(Entries taken from a collection)
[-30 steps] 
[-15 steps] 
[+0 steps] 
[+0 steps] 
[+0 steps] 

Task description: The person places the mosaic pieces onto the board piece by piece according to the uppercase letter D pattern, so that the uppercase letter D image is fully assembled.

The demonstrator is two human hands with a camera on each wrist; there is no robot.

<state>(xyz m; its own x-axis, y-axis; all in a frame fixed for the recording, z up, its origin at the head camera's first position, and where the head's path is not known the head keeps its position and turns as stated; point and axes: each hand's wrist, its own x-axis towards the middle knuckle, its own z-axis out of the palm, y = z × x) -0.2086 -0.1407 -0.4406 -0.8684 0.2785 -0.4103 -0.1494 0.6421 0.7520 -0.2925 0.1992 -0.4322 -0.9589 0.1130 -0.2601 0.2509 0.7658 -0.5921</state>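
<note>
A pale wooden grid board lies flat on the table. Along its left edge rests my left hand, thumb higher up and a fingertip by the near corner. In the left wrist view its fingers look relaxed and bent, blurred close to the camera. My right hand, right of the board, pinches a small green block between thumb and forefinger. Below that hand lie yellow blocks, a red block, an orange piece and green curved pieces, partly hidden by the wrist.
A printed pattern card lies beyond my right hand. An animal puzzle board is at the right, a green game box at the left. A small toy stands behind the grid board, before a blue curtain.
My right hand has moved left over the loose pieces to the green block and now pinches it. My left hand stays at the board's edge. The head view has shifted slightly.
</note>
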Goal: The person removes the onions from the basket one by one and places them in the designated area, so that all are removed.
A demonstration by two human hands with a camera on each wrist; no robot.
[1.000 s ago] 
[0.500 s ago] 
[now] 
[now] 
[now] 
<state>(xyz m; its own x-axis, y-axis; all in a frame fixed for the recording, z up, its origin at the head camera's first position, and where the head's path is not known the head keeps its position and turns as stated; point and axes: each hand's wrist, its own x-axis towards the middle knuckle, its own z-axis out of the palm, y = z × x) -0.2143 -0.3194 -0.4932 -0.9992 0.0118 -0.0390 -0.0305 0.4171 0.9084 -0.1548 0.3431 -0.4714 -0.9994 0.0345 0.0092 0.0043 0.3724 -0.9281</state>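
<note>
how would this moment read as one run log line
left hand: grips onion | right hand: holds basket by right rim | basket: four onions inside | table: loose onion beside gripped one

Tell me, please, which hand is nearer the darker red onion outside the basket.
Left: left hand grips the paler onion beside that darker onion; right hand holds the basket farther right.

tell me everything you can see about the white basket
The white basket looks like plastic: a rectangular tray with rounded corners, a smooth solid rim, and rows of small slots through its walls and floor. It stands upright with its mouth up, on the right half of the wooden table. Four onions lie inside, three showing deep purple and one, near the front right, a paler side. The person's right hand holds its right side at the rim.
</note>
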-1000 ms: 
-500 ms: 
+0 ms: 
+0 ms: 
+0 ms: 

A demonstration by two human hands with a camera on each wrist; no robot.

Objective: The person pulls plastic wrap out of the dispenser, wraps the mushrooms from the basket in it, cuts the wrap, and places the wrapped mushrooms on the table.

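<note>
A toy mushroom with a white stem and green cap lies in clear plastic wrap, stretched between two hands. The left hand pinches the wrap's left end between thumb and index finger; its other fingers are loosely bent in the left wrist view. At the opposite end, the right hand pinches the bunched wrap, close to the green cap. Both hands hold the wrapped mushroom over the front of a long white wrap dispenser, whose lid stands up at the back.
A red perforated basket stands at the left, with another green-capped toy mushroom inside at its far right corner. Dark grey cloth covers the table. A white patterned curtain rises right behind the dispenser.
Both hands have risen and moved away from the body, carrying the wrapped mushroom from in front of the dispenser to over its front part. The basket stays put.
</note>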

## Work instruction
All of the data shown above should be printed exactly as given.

## Result of this task
[-30 steps] 
[-15 steps] 
[+0 steps] 
[+0 steps] 
[+0 steps] 

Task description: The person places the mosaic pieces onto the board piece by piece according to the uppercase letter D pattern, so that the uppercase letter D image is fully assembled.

The demonstrator is two human hands with a camera on each wrist; there is no robot.

<state>(xyz m; its own x-axis, y-axis; all in a frame fixed for the recording, z up, its origin at the head camera's first position, and where the head's path is not known the head keeps its position and turns as stated; point and axes: each hand's wrist, its own x-axis towards the middle knuckle, its own z-axis out of the palm, y = z × x) -0.2086 -0.1407 -0.4406 -0.8684 0.2785 -0.4103 -0.1494 0.6421 0.7520 -0.2925 0.1992 -0.4322 -0.9589 0.1130 -0.2601 0.2509 0.7658 -0.5921</state>
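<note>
A pale wooden grid board lies flat on the table. Along its left edge rests my left hand, thumb higher up and a fingertip by the near corner. In the left wrist view its fingers look relaxed and bent, blurred close to the camera. My right hand, right of the board, pinches a small green block between thumb and forefinger. Below that hand lie yellow blocks, a red block, an orange piece and green curved pieces, partly hidden by the wrist.
A printed pattern card lies beyond my right hand. An animal puzzle board is at the right, a green game box at the left. A small toy stands behind the grid board, before a blue curtain.
My right hand has moved left over the loose pieces to the green block and now pinches it. My left hand stays at the board's edge. The head view has shifted slightly.
</note>
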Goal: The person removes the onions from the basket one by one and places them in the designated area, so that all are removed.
A demonstration by two human hands with a camera on each wrist; no robot.
[1.000 s ago] 
[0.500 s ago] 
[now] 
[now] 
[now] 
<state>(xyz m; its own x-axis, y-axis; all in a frame fixed for the recording, z up, its origin at the head camera's first position, and where the head's path is not known the head keeps its position and turns as stated; point and axes: each hand's wrist, its own x-axis towards the middle knuckle, its own z-axis out of the palm, y = z × x) -0.2143 -0.3194 -0.4932 -0.9992 0.0118 -0.0390 -0.0305 0.4171 0.9084 -0.1548 0.3431 -0.4714 -0.9994 0.0345 0.0092 0.0043 0.3724 -0.9281</state>
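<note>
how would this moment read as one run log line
left hand: grips onion | right hand: holds basket by right rim | basket: four onions inside | table: loose onion beside gripped one

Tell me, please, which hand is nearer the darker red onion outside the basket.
Left: left hand grips the paler onion beside that darker onion; right hand holds the basket farther right.

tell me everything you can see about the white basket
The white basket looks like plastic: a rectangular tray with rounded corners, a smooth solid rim, and rows of small slots through its walls and floor. It stands upright with its mouth up, on the right half of the wooden table. Four onions lie inside, three showing deep purple and one, near the front right, a paler side. The person's right hand holds its right side at the rim.
</note>
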-1000 ms: 
-500 ms: 
+0 ms: 
+0 ms: 
+0 ms: 

A demonstration by two human hands with a camera on each wrist; no robot.

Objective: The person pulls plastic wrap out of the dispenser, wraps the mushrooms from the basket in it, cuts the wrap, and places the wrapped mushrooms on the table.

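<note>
A toy mushroom with a white stem and green cap lies in clear plastic wrap, stretched between two hands. The left hand pinches the wrap's left end between thumb and index finger; its other fingers are loosely bent in the left wrist view. At the opposite end, the right hand pinches the bunched wrap, close to the green cap. Both hands hold the wrapped mushroom over the front of a long white wrap dispenser, whose lid stands up at the back.
A red perforated basket stands at the left, with another green-capped toy mushroom inside at its far right corner. Dark grey cloth covers the table. A white patterned curtain rises right behind the dispenser.
Both hands have risen and moved away from the body, carrying the wrapped mushroom from in front of the dispenser to over its front part. The basket stays put.
</note>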

Nothing more belongs to the answer.